→ WHAT IS EXPECTED
Output the whole listing exactly, with no pictures.

→ COLLECTED DATA
----
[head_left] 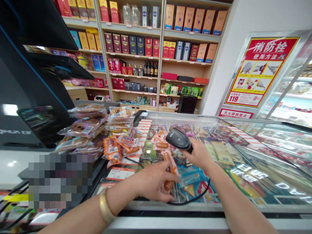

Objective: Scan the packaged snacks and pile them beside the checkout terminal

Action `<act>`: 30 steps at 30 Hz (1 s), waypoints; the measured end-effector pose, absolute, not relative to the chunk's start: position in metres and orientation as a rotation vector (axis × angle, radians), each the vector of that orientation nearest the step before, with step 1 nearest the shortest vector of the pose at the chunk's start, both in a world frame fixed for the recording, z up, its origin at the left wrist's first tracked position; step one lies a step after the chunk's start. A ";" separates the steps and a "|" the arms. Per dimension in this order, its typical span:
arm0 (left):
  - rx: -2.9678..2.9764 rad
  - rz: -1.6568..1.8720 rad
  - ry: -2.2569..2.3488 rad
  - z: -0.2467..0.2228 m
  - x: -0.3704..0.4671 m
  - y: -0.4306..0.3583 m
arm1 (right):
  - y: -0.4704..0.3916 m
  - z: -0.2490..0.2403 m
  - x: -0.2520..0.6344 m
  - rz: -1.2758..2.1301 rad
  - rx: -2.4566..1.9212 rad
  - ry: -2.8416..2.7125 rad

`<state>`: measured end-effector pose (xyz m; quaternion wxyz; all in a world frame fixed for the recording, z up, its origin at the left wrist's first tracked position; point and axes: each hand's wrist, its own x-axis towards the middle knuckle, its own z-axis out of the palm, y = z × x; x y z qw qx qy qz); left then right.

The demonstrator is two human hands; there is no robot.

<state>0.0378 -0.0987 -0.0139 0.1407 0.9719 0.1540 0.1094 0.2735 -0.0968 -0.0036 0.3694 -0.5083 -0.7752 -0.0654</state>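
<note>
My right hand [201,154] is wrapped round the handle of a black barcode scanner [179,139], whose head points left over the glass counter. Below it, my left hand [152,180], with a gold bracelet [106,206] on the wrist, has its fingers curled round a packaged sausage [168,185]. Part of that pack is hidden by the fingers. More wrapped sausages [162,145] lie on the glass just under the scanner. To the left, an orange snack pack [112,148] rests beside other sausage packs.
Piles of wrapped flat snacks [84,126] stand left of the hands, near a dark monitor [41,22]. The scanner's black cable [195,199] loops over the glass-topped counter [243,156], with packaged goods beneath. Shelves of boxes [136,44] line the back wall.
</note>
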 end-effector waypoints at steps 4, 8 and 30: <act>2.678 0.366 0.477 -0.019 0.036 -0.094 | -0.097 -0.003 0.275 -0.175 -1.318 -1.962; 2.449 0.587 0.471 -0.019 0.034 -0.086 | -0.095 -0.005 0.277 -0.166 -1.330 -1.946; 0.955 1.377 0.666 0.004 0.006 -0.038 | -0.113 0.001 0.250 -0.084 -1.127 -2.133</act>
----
→ ANSWER BOX
[head_left] 

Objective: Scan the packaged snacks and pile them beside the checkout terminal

Action `<act>`: 30 steps at 30 Hz (1 s), waypoints; the measured end-effector pose, absolute, not relative to the chunk's start: position in metres and orientation as a rotation vector (axis × angle, radians), each the vector of that orientation nearest the step before, with step 1 nearest the shortest vector of the pose at the chunk's start, both in a world frame fixed for the recording, z up, its origin at the left wrist's first tracked position; step one lies a step after the chunk's start. A ";" separates the steps and a "|" the arms. Per dimension in this order, its typical span:
arm0 (left):
  - rx: -2.9678..2.9764 rad
  - rz: -1.6568..1.8720 rad
  - ry: -2.2569..2.3488 rad
  - z: -0.2467..0.2228 m
  - x: -0.3704..0.4671 m
  - y: -0.4306..0.3583 m
arm1 (right):
  - y: -0.4704..0.3916 m
  - z: -0.2490..0.2403 m
  - x: -0.2520..0.6344 m
  - rz: -1.2758..2.1301 rad
  - rx: -2.4566..1.9212 rad
  - ry: -2.8416..2.7125 rad

`<state>`: measured end-effector pose (xyz m; quaternion wxyz; all in a world frame fixed for the recording, z up, its origin at the left wrist's first tracked position; point and axes: each hand's wrist, its own x-axis towards the middle knuckle, its own z-axis out of the palm, y = z × x; x y z qw qx qy qz); left then right.

The demonstrator is two human hands; there is no robot.

<state>0.0378 -0.0987 -0.0139 0.1407 0.9719 0.1540 0.1094 0.2735 -0.0968 -0.0036 0.3694 -0.5083 -0.7752 -0.0654</state>
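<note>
My right hand [201,154] is wrapped round the handle of a black barcode scanner [179,139], whose head points left over the glass counter. Below it, my left hand [152,180], with a gold bracelet [106,206] on the wrist, has its fingers curled round a packaged sausage [168,185]. Part of that pack is hidden by the fingers. More wrapped sausages [162,145] lie on the glass just under the scanner. To the left, an orange snack pack [112,148] rests beside other sausage packs.
Piles of wrapped flat snacks [84,126] stand left of the hands, near a dark monitor [41,22]. The scanner's black cable [195,199] loops over the glass-topped counter [243,156], with packaged goods beneath. Shelves of boxes [136,44] line the back wall.
</note>
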 end-effector waypoints at steps 4, 8 and 30: <act>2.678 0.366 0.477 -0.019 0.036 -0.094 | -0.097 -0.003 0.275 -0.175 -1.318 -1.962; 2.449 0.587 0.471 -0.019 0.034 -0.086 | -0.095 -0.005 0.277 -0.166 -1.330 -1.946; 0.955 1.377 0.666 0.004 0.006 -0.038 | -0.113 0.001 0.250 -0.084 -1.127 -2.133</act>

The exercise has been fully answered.